The role of the fourth estate is normally associated with keeping our formal democratic institutions in check, by providing a relatively accessible and transparent tier of accountability for our politicians and other decision-makers. Just as important in today’s political climate is the role of the fourth estate in economic and financial commentary. After all, the partition of economics from the political is entirely a social construct designed to obscure the nature of capitalist power.
The past couple of weeks have witnessed a couple of examples of poor economic coverage. First, on BBC Radio Ulster’s Sunday Sequence (5.8.2012), broadcaster William Crawley, invited Peter Quinn (brother of fallen business tycoon, Sean Quinn) on to his programme to offer an account of the business tycoon’s travails.

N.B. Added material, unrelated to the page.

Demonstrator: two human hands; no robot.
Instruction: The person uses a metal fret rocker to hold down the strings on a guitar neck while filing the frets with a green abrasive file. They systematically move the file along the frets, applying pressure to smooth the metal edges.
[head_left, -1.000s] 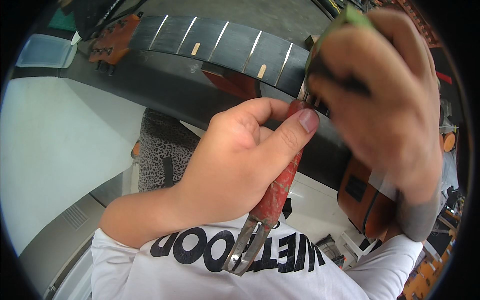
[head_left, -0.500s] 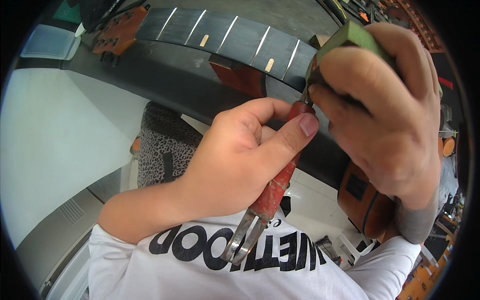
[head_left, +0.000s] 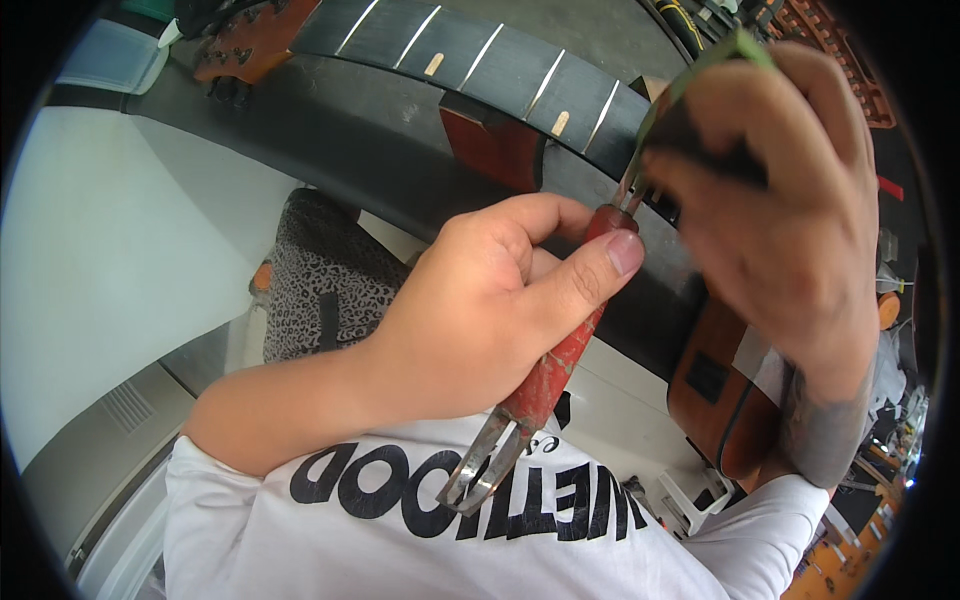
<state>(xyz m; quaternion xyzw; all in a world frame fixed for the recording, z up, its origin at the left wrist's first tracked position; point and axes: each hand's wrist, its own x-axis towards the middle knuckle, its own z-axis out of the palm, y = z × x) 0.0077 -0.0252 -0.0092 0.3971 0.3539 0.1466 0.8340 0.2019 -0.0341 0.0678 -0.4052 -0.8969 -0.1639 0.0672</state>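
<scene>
My left hand (head_left: 470, 300) is wrapped round the red, worn handle of a tool (head_left: 560, 375), its thumb lying along the top. A forked metal end of the tool points down toward my shirt. From the handle's other end, a metal shaft runs up to my right hand (head_left: 780, 190), which grips a green block (head_left: 745, 50) with a dark underside. The block sits against or very close to the shaft; the fingers and motion blur hide the exact contact. Behind both hands lies a guitar neck (head_left: 490, 70) with a dark fretboard, pale fret lines and oval inlays.
A reddish-brown wooden support (head_left: 490, 145) stands under the neck on the dark bench (head_left: 330, 150). The headstock (head_left: 255, 40) is at far left, near a translucent tub (head_left: 110, 55). A brown wooden guitar body (head_left: 735, 410) stands at lower right, below the bench edge. Tools crowd the right side.
My right hand and the green block have shifted up and tilted along the shaft, and are now blurred. My left hand keeps its grip on the handle. The whole view has shifted slightly.
</scene>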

For the most part, Peter Quinn’s defence of his brother’s financial and business actions went unchallenged by any detailed questioning while Quinn was allowed to put forward a series of spurious allegations that cast his brother in the role of an unlikely ‘outsider’ and ‘victim’. The interviewee could not have been given an easier time if he had, instead, been invited onto a fantasy edition of Desert Island Discs hosted by the Quinns’ confidant AKA BBC Radio Ulster celebrity chaplain to the stars Father Brian D’Arcy.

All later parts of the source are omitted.